Christoph: „Promotion management“ oder so ähnlich. Delivery Hero übrigens auch! Das war die südamerikanische Division von Delivery Hero, die uns über so ein Kontakt-Formular angeschrieben hat. Im nächsten Schritt waren es dann die Tschechen – auch über die Contact Form. Da habe ich gesagt: „Eure Südamerikaner laufen ja auch auf uns“ – und die so: „Witzig. Wussten wir nicht. Wir haben euch einfach ergoogelt.“

41:50

(Die Takkt-Gruppe aus Stuttgart sei auch übers Info-Formular zu Spryker gekommen, ergänzt Alex, weil ein Vorstand ein Tech-Blog von Fabian Wesner gelesen hatte. Talon.One setze auch auf solche Inbound-Leads und mache keine Selbstvermarktung, sagt Christoph. Große Sprünge wolle er ohnehih nicht machen, sondern ein bis zwei Neukunden im Monat haben und den Fußabdruck schrittweise vergrößern. Wenn VCs bei ihm anklopften und Geld reinpumpen wollten, sage Christoph immer, er sei mit dem derzeitigen Wachstum zufrieden.
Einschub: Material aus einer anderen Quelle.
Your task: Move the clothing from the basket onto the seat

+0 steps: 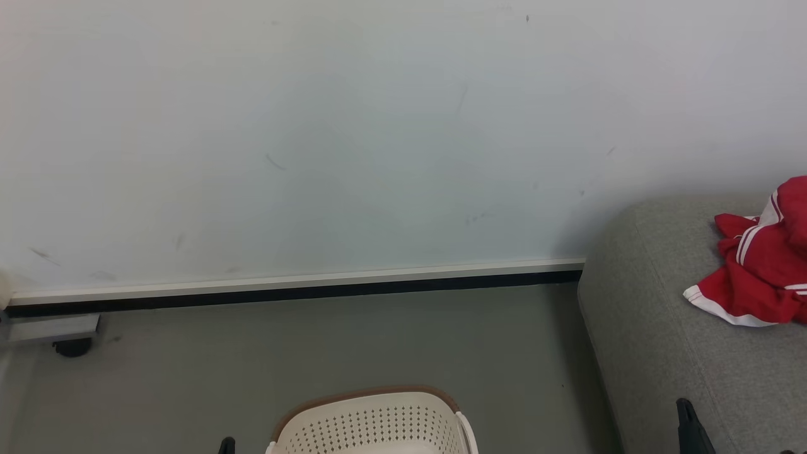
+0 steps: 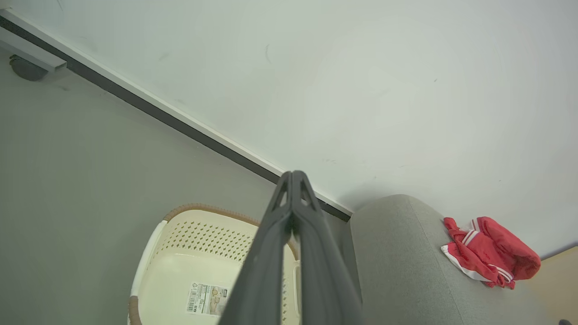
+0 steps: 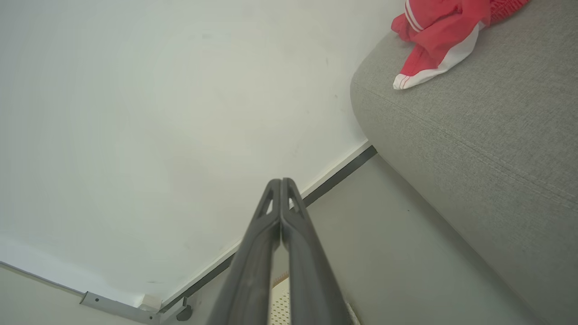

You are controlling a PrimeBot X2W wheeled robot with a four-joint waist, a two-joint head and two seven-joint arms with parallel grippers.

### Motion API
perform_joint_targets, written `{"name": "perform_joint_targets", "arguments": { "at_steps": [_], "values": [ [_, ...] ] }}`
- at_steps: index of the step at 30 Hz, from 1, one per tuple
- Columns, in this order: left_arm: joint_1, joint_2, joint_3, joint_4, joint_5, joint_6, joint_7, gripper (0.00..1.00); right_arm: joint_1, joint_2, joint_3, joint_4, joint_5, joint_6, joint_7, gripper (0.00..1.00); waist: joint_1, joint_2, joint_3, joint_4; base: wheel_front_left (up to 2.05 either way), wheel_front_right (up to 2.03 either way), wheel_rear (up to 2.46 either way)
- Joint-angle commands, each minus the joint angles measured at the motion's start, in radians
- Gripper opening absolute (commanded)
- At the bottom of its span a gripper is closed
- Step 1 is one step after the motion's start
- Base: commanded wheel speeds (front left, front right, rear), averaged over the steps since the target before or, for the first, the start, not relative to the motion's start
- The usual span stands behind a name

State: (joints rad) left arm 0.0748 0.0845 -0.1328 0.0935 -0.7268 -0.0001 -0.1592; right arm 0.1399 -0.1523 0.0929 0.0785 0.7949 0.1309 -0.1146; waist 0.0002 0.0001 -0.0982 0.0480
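Note:
The red clothing (image 1: 760, 265) with white hems lies bunched on the grey seat (image 1: 662, 328) at the right; the same clothing (image 2: 490, 253) (image 3: 433, 31) sits near the seat's (image 2: 402, 266) (image 3: 474, 131) back corner by the wall. The cream basket (image 1: 372, 422) stands on the floor at the bottom centre. Inside the basket (image 2: 180, 271) I see bare bottom and a paper label (image 2: 207, 299). My left gripper (image 2: 293, 174) is shut with nothing in it, above the basket. My right gripper (image 3: 281, 180) is shut too, pointing at the wall beside the seat.
A pale wall with a white and black baseboard (image 1: 296, 287) runs behind everything. Grey floor (image 1: 315, 347) lies between the basket and the wall. A metal bracket with a dark caster (image 1: 69, 343) sits at the far left by the baseboard.

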Motion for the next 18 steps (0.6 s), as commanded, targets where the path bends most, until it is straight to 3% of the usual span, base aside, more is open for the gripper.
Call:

Seine Devise: „Wir werden kein Milliarden-Unternehmen werden.“)

44:00

Alex: Wer sind eure Mitbewerber.

Christoph: Ganz klar: interne Lösungen.

Alex: Da gibt es nichts Vergleichbares von so einem Adobe…?

Christoph: Kleine Anekdote: Ich war eine Woche, nachdem wir mit Casper unterschrieben haben, über einen privaten Kontakt mit dem CTO essen. Er war halt in Berlin zu Besuch und wir haben einen gemeinsamen Freund. Da meinte ich: „Wir wollen zwar heute Abend nicht über Geschäftliches reden, aber: Wer waren denn die Mitbewerber, als ihr damals zu uns meintet, ihr würdet alle auswerten, bevor ihr euch entscheidet?“ Da hat er eingestanden, dass das ein Bluff war, um den Preis zu drücken. Es gab nämlich keine!

Daher merken wir auch, dass es sich hierbei um so ein tiefes Produktthema handelt, dass es uns auch gar nichts bringen würde, Kunden mit Verkäufern anzusprechen. Wir müssen vielmehr zur Stelle sein, wenn die Leute merken, dass das Thema relevant wird. Und das erste, was Firmen dann machen, ist googeln, was es so gibt.

45:55

(Alex sagt, er wolle nachher im Selbstversuch nach Gutschein-SaaS googlen – und würdigt die Pionier-Leistung von Talon.One. Auch eine eigene Programmiersprache – Talang – habe die Firma entworfen, um die passenden Regelsätze besser abzubilden. Das Thema wird von Christoph vertieft, bevor es zum Schluss hin um folgendes Paradox geht: Je größer der Kunde, desto einfacher die Cases.)